» **What is required**: With images removed, return the whole listing exactly as written.

++++++++++

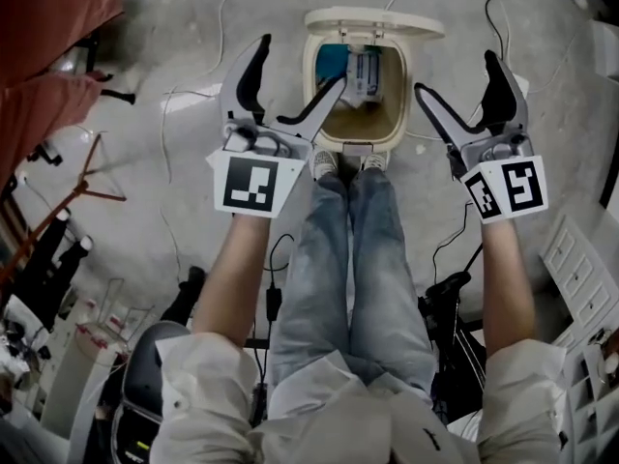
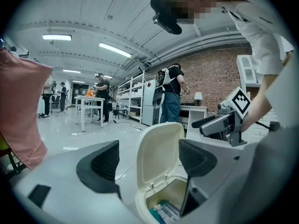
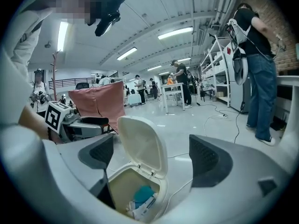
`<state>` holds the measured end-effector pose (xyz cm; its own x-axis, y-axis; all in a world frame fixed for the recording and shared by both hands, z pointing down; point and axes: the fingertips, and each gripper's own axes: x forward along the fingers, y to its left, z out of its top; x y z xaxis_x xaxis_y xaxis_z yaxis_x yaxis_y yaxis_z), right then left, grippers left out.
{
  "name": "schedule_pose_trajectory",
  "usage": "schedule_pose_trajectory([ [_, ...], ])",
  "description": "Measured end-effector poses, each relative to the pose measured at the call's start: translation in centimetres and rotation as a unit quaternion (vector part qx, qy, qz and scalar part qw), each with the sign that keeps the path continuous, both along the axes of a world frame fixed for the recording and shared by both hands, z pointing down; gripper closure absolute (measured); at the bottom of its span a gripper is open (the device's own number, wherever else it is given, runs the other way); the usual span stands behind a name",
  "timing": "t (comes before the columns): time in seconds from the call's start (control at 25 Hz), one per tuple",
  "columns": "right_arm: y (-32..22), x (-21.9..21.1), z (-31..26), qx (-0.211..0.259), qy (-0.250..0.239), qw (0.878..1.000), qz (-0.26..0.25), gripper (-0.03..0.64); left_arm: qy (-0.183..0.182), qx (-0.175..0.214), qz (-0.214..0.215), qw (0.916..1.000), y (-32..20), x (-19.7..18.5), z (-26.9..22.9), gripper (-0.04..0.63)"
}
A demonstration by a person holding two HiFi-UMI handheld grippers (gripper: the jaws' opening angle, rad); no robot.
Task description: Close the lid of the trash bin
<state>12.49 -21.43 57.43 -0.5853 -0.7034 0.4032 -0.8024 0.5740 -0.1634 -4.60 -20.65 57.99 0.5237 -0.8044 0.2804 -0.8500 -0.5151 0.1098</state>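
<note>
A cream trash bin (image 1: pixel 392 114) stands on the floor in front of the person's shoes, its lid (image 1: pixel 375 22) raised upright at the far side. Blue and white rubbish (image 1: pixel 360 71) lies inside. My left gripper (image 1: pixel 302 61) hovers open over the bin's left rim with nothing between its fingers. My right gripper (image 1: pixel 453 72) hangs open just right of the bin, also empty. In the left gripper view the lid (image 2: pixel 159 155) stands between the jaws, farther off, and the right gripper (image 2: pixel 219 122) shows beyond it. In the right gripper view the lid (image 3: pixel 142 146) stands ahead above the bin's opening (image 3: pixel 121 183).
The person's jeans and shoes (image 1: pixel 350 162) meet the bin's near edge. Cables (image 1: pixel 193 95) trail over the grey floor. A red cloth (image 1: pixel 48 46) hangs at the left, seen pink (image 3: pixel 98 104) in the right gripper view. People, a white table (image 2: pixel 88 106) and shelves stand far off.
</note>
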Motion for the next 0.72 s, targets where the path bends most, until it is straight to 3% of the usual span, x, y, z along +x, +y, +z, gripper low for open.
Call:
schedule_pose_trajectory([
  [0.36,-2.4,0.3,4.6,0.005,0.005,1.000,0.009,0.148,-0.019,0.013,-0.003,0.9997,-2.7,0.2,4.5,0.295],
  [0.52,-3.4,0.2,6.0,0.010,0.018,1.000,0.017,0.236,-0.017,0.010,-0.012,0.9997,-3.5,0.2,5.6,0.352],
  [0.72,-4.4,0.4,7.2,0.013,0.027,0.999,0.031,0.292,-0.019,0.014,-0.015,0.9996,-4.4,0.2,6.2,0.369],
])
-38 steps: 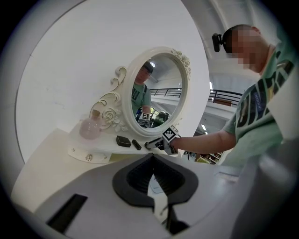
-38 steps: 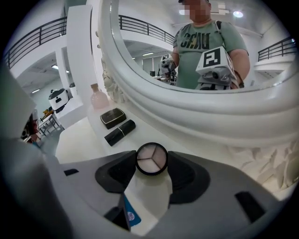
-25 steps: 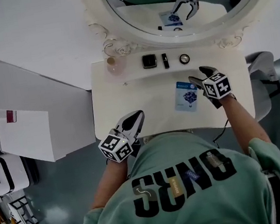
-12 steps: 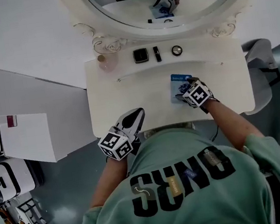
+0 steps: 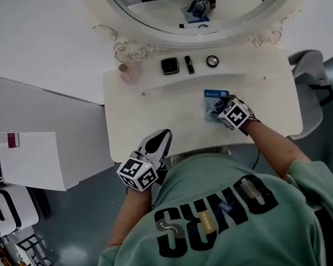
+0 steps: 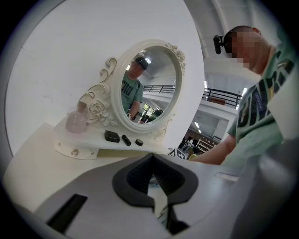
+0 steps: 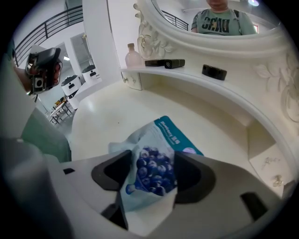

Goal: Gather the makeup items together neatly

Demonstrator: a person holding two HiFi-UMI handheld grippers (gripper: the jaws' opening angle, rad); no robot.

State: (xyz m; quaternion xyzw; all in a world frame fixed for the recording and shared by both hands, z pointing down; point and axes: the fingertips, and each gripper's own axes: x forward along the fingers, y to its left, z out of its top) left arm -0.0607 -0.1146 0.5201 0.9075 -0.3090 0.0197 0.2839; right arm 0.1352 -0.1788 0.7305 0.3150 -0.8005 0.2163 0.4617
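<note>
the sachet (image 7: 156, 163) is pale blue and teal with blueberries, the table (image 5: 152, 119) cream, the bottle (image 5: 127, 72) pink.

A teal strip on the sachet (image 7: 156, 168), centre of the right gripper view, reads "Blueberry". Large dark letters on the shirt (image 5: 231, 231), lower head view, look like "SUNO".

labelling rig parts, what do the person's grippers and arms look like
Left gripper and right gripper: pale grey shells, black pads inside, each topped by a cube of black-and-white square markers. Short green T-shirt sleeves; what looks like a thin dark cable by the right forearm. The right jaws have just been closing, a blue sachet between them.
</note>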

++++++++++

» **Response**:
`<state>` holds the measured end-effector pose (xyz cm; its own x-axis, y-axis; all in a world frame fixed for the recording and shared by both hands, z pointing down; point and axes: the fingertips, and each gripper's own axes: x forward along the fingers, y to its left, z out of its top; x y z xaxis_x xaxis_y xaxis_z yaxis_x yaxis_y yaxis_z), right then left, grippers left out.
{
  "name": "schedule_pose_trajectory",
  "usage": "schedule_pose_trajectory([ [_, ...], ])",
  "description": "Measured end-effector poses, each relative to the pose measured at the call's start: translation in centimetres and rotation as a unit quaternion (vector part qx, qy, qz and scalar part qw), each with the sign that keeps the path continuous, both along the axes of a world frame fixed for the recording and shared by both hands, z pointing down; gripper closure absolute (measured); at the bottom of its span a gripper is open (the device's own number, wherever else it is given, runs the other way); the usual span stands behind a name",
  "timing": "t (comes before the columns): time in seconds from the call's start (control at 25 Hz), one per tuple",
  "columns": "right_arm: y (-32..22), x (-21.9..21.1), z (-31..26), qx (-0.211..0.259), qy (-0.250..0.239), qw (0.878..1.000), qz (-0.26..0.25), gripper (-0.03..0.64); left_arm: qy (-0.183..0.182), qx (-0.175..0.214), qz (-0.214..0.215), qw (0.916..1.000), y (-32..20), x (-19.7..18.5), z (-26.9..22.9), gripper (-0.04..0.63)"
}
A demonstration by a person holding two HiFi-UMI handheld grippers (gripper: the jaws' opening angle, rad); no robot.
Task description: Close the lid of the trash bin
<state>12.49 -21.43 57.43 -0.5853 -0.7034 0.4032 -0.8024 0.5740 -0.1634 -4.60 -20.65 57.99 0.5237 -0.8044 0.2804 -0.8500 -0.5151 0.1098</state>
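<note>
A cream trash bin (image 1: pixel 392 114) stands on the floor in front of the person's shoes, its lid (image 1: pixel 375 22) raised upright at the far side. Blue and white rubbish (image 1: pixel 360 71) lies inside. My left gripper (image 1: pixel 302 61) hovers open over the bin's left rim with nothing between its fingers. My right gripper (image 1: pixel 453 72) hangs open just right of the bin, also empty. In the left gripper view the lid (image 2: pixel 159 155) stands between the jaws, farther off, and the right gripper (image 2: pixel 219 122) shows beyond it. In the right gripper view the lid (image 3: pixel 142 146) stands ahead above the bin's opening (image 3: pixel 121 183).
The person's jeans and shoes (image 1: pixel 350 162) meet the bin's near edge. Cables (image 1: pixel 193 95) trail over the grey floor. A red cloth (image 1: pixel 48 46) hangs at the left, seen pink (image 3: pixel 98 104) in the right gripper view. People, a white table (image 2: pixel 88 106) and shelves stand far off.
</note>
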Motion for the next 0.72 s, targets where the path bends most, until it is straight to 3% of the usual span, x, y, z along +x, +y, +z, gripper low for open.
Call:
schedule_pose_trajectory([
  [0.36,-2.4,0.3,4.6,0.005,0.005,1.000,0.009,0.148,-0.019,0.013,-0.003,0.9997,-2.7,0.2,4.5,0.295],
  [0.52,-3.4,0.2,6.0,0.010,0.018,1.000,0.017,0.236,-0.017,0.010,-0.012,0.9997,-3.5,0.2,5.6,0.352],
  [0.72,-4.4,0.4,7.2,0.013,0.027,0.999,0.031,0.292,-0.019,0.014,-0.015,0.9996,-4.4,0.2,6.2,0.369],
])
-38 steps: 
-38 steps: 
-25 steps: 
-12 steps: 
+0 steps: 
+0 steps: 
+0 steps: 

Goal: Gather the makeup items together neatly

Demonstrator: a person holding two HiFi-UMI handheld grippers (gripper: the jaws' opening angle, rad); no robot.

State: (xyz m; quaternion xyzw; all in a world frame fixed for the recording and shared by both hands, z pointing down; point and axes: the fingertips, and each gripper's own axes: x forward along the fingers, y to its left, z out of its top) left arm -0.0607 -0.1146 0.5201 0.9075 -0.3090 0.0197 0.2839; right arm 0.1352 -0.1788 0.7305 0.3150 -0.8005 0.2163 0.4617
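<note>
the sachet (image 7: 156, 163) is pale blue and teal with blueberries, the table (image 5: 152, 119) cream, the bottle (image 5: 127, 72) pink.

A teal strip on the sachet (image 7: 156, 168), centre of the right gripper view, reads "Blueberry". Large dark letters on the shirt (image 5: 231, 231), lower head view, look like "SUNO".

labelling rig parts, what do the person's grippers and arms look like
Left gripper and right gripper: pale grey shells, black pads inside, each topped by a cube of black-and-white square markers. Short green T-shirt sleeves; what looks like a thin dark cable by the right forearm. The right jaws have just been closing, a blue sachet between them.
</note>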

The exercise closes with this answer.